— Your instructions —
Look through the material below and copy every line containing the word "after".

— Available data —
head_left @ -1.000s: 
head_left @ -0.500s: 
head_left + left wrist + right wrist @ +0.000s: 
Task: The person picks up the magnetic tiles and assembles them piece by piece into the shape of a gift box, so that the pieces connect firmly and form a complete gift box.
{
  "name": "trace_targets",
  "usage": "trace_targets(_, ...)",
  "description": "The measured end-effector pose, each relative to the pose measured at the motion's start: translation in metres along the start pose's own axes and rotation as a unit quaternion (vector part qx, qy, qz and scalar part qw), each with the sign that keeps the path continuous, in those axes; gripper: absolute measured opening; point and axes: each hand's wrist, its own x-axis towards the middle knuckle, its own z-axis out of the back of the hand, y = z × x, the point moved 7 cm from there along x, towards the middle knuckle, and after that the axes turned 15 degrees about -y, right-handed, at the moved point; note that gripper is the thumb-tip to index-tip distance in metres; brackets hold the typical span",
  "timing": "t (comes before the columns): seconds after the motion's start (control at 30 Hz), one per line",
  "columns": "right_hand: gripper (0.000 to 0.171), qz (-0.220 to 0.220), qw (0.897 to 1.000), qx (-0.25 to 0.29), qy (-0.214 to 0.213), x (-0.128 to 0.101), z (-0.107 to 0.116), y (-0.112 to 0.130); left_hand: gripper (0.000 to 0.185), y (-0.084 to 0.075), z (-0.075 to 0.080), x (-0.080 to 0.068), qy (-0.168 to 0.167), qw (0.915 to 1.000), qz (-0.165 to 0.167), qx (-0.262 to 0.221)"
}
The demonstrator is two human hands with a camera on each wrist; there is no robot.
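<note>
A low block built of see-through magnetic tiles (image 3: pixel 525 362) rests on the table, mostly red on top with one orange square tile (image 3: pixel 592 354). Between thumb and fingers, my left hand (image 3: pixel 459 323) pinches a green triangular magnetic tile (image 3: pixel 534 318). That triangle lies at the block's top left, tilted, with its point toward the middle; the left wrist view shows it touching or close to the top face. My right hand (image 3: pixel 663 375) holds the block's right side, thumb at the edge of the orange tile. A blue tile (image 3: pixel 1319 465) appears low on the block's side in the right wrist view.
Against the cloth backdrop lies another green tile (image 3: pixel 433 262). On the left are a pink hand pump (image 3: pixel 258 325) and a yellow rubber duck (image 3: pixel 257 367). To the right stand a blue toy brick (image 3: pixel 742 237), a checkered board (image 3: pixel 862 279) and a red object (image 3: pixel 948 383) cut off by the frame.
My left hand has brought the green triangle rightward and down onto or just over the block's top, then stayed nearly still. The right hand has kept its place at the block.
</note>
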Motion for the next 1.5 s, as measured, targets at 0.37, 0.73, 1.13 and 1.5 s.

— Your solution —
  "description": "The measured end-effector pose, each relative to the pose measured at the motion's start: translation in metres along the start pose's own axes and rotation as a unit quaternion (vector part qx, qy, qz and scalar part qw), each with the sign that keeps the path continuous, in those axes; gripper: absolute measured opening; point and axes: each hand's wrist, its own x-axis towards the middle knuckle, its own z-axis out of the back of the hand, y = z × x, the point moved 7 cm from there along x, towards the middle knuckle, and after that the axes turned 15 degrees about -y, right-handed, at the moved point; note that gripper is the thumb-tip to index-tip distance in metres; brackets hold the typical span",
  "timing": "t (comes before the columns): seconds after the motion's start (control at 30 Hz), one per line",

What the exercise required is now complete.